_Your objective_: Print the listing as it stands, omitting all images.

_Provided data_:

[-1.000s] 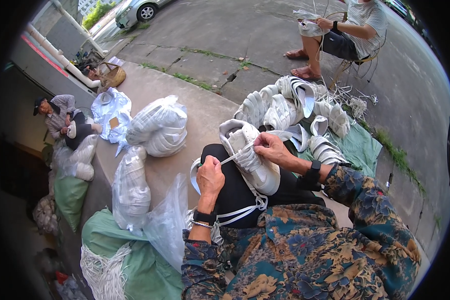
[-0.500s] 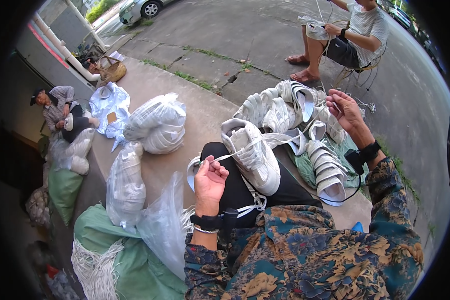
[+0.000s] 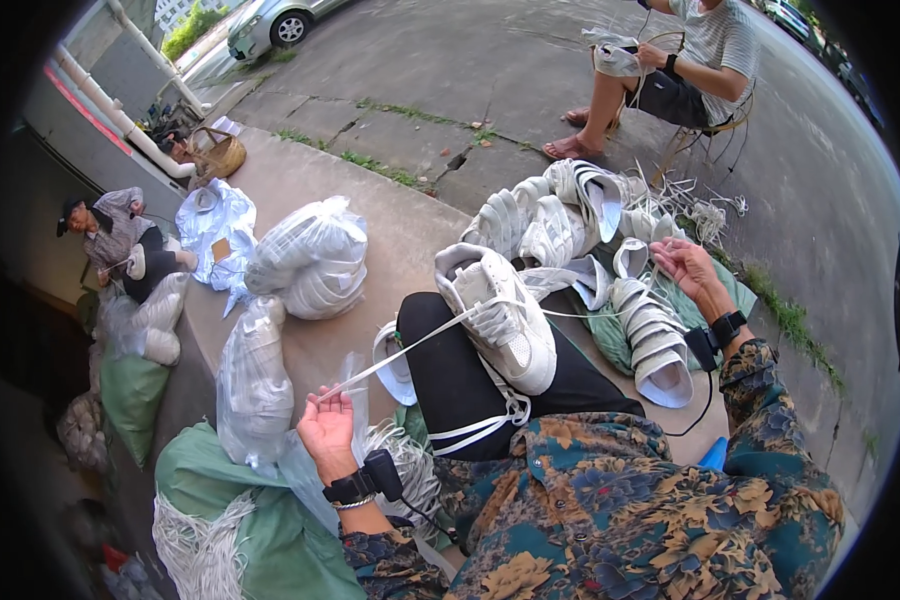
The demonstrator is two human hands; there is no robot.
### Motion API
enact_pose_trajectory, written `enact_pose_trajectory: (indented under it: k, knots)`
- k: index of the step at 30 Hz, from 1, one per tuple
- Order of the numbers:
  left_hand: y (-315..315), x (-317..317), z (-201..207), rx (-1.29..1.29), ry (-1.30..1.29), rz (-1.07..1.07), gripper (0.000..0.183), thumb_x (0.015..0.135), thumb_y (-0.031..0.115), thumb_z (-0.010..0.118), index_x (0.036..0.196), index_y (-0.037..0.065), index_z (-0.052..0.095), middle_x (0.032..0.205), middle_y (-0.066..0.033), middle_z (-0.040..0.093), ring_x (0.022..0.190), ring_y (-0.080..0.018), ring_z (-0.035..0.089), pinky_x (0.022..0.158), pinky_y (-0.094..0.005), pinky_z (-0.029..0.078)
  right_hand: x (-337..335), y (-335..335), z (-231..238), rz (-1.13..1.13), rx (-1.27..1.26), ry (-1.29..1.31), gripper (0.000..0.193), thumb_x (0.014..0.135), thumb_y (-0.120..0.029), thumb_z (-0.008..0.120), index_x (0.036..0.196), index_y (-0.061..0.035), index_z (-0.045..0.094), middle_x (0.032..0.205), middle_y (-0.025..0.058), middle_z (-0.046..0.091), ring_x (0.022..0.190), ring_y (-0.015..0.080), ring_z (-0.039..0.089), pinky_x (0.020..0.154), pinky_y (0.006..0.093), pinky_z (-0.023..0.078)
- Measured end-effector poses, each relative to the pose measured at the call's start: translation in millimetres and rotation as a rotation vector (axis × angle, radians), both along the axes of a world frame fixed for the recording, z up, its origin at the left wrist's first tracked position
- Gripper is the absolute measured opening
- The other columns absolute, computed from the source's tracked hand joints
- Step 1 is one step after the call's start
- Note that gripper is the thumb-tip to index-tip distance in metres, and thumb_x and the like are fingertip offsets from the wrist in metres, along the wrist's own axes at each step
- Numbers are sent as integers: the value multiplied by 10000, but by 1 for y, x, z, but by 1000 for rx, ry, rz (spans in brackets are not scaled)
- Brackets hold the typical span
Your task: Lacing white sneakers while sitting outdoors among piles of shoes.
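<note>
Stretching across the concrete slab (image 3: 390, 240), a pile of white shoes (image 3: 580, 215) crowds the right edge while clear bags (image 3: 310, 260) line the left, leaving bare room between. One white shoe (image 3: 500, 315) rests on the person's black-clad knee. The left hand (image 3: 327, 432) pinches a lace (image 3: 410, 345) pulled taut; half a second ago it sat nearer the shoe. The right hand (image 3: 685, 265), fingers loosely curled, grips the lace's other end, now lower.

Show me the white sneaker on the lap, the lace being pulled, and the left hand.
white sneaker (image 3: 505, 320), head view, on its laced upper.
lace (image 3: 410, 348), head view, on the taut stretch between shoe and hand.
left hand (image 3: 327, 432), head view, on the open palm.
</note>
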State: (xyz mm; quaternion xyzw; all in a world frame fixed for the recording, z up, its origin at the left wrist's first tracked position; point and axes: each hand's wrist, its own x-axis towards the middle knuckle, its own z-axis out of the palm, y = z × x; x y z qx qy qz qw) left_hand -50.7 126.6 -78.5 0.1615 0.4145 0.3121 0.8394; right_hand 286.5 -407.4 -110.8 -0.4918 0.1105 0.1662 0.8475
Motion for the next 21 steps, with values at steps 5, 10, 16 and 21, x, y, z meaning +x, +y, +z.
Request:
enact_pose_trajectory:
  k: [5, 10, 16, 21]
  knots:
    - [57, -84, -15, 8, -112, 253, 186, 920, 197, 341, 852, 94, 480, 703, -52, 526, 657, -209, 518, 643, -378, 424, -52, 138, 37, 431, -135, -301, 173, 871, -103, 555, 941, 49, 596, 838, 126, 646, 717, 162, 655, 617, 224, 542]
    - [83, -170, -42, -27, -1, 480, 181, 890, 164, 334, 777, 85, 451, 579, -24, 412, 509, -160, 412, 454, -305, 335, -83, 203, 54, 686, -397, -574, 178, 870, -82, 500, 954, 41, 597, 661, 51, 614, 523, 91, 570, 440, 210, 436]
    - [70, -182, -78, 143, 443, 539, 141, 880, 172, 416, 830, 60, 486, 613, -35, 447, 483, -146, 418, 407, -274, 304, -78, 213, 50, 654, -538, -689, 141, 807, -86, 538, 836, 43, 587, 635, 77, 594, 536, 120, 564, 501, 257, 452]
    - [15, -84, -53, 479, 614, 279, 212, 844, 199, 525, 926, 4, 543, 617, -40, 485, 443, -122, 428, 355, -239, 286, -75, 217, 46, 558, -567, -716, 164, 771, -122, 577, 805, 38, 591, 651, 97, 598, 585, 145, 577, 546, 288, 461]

_Response to the task_:
[-1.000s] 
[-0.500s] 
[+0.000s] 
The demonstrator is two human hands; there is no robot.
### Motion API
enact_pose_trajectory, written `enact_pose_trajectory: (indented under it: k, knots)`
- k: index of the step at 30 Hz, from 1, one per tuple
- Order of the numbers:
  left_hand: y (-315..315), x (-317..317), z (-201..207), rx (-1.29..1.29), ry (-1.30..1.29), rz (-1.07..1.07), gripper (0.000..0.183), thumb_x (0.015..0.135), thumb_y (-0.031..0.115), thumb_z (-0.010..0.118), index_x (0.036..0.196), index_y (-0.037..0.065), index_z (-0.052..0.095), middle_x (0.032..0.205), middle_y (-0.066..0.033), middle_z (-0.040..0.093), ring_x (0.022..0.190), ring_y (-0.080..0.018), ring_z (-0.035..0.089), pinky_x (0.022..0.158), pinky_y (-0.094..0.005), pinky_z (-0.029..0.078)
  right_hand: x (-337..335), y (-335..335), z (-231..238), rz (-1.13..1.13), rx (-1.27..1.26), ry (-1.29..1.31), gripper (0.000..0.193), thumb_x (0.014..0.135), thumb_y (-0.120..0.029), thumb_z (-0.008..0.120), index_x (0.036..0.196), index_y (-0.061..0.035), index_z (-0.045..0.094), middle_x (0.032..0.205), middle_y (-0.025..0.058), middle_z (-0.046..0.091), ring_x (0.022..0.190), ring_y (-0.015..0.080), ring_z (-0.039..0.089), pinky_x (0.020..0.154), pinky_y (0.006..0.093), pinky_z (-0.023..0.078)
- Measured end-effector poses, each relative to the pose measured at the call's start: translation in millimetres and rotation as a rotation vector (axis × angle, radians), both along the axes of a world frame fixed for the recording, z up, its origin at the left wrist's first tracked position
- Gripper is the absolute measured opening
- The other columns absolute, computed from the source's tracked hand joints
- Step 1 is one step after the call's start
- Note that gripper is the thumb-tip to index-tip distance in metres, and thumb_x and the like are fingertip offsets from the wrist in metres, along the wrist's own axes at each step
- Numbers are sent as integers: the value multiplied by 10000, but by 1 for y, x, z, but by 1000 for rx, ry, rz (spans in brackets are not scaled)
- Brackets hold the typical span
Your task: Lacing white sneakers while sitting outdoors among piles of shoes.
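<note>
Stretching across the concrete slab (image 3: 390, 240), a pile of white shoes (image 3: 580, 215) crowds the right edge while clear bags (image 3: 310, 260) line the left, leaving bare room between. One white shoe (image 3: 500, 315) rests on the person's black-clad knee. The left hand (image 3: 327, 432) pinches a lace (image 3: 410, 345) pulled taut; half a second ago it sat nearer the shoe. The right hand (image 3: 685, 265), fingers loosely curled, grips the lace's other end, now lower.

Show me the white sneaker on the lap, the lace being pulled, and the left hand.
white sneaker (image 3: 505, 320), head view, on its laced upper.
lace (image 3: 410, 348), head view, on the taut stretch between shoe and hand.
left hand (image 3: 327, 432), head view, on the open palm.
</note>
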State: (xyz mm; quaternion xyzw; all in a world frame fixed for the recording, z up, its origin at the left wrist's first tracked position; point and axes: each hand's wrist, its own x-axis towards the middle knuckle, its own z-axis out of the palm, y = z × x; x y z qx qy qz qw) left_hand -50.7 126.6 -78.5 0.1615 0.4145 0.3121 0.8394; right_hand 286.5 -407.4 -110.8 -0.4918 0.1105 0.1662 0.8475
Motion for the next 21 steps, with values at steps 5, 10, 16 and 21, x, y, z meaning +x, +y, +z.
Request:
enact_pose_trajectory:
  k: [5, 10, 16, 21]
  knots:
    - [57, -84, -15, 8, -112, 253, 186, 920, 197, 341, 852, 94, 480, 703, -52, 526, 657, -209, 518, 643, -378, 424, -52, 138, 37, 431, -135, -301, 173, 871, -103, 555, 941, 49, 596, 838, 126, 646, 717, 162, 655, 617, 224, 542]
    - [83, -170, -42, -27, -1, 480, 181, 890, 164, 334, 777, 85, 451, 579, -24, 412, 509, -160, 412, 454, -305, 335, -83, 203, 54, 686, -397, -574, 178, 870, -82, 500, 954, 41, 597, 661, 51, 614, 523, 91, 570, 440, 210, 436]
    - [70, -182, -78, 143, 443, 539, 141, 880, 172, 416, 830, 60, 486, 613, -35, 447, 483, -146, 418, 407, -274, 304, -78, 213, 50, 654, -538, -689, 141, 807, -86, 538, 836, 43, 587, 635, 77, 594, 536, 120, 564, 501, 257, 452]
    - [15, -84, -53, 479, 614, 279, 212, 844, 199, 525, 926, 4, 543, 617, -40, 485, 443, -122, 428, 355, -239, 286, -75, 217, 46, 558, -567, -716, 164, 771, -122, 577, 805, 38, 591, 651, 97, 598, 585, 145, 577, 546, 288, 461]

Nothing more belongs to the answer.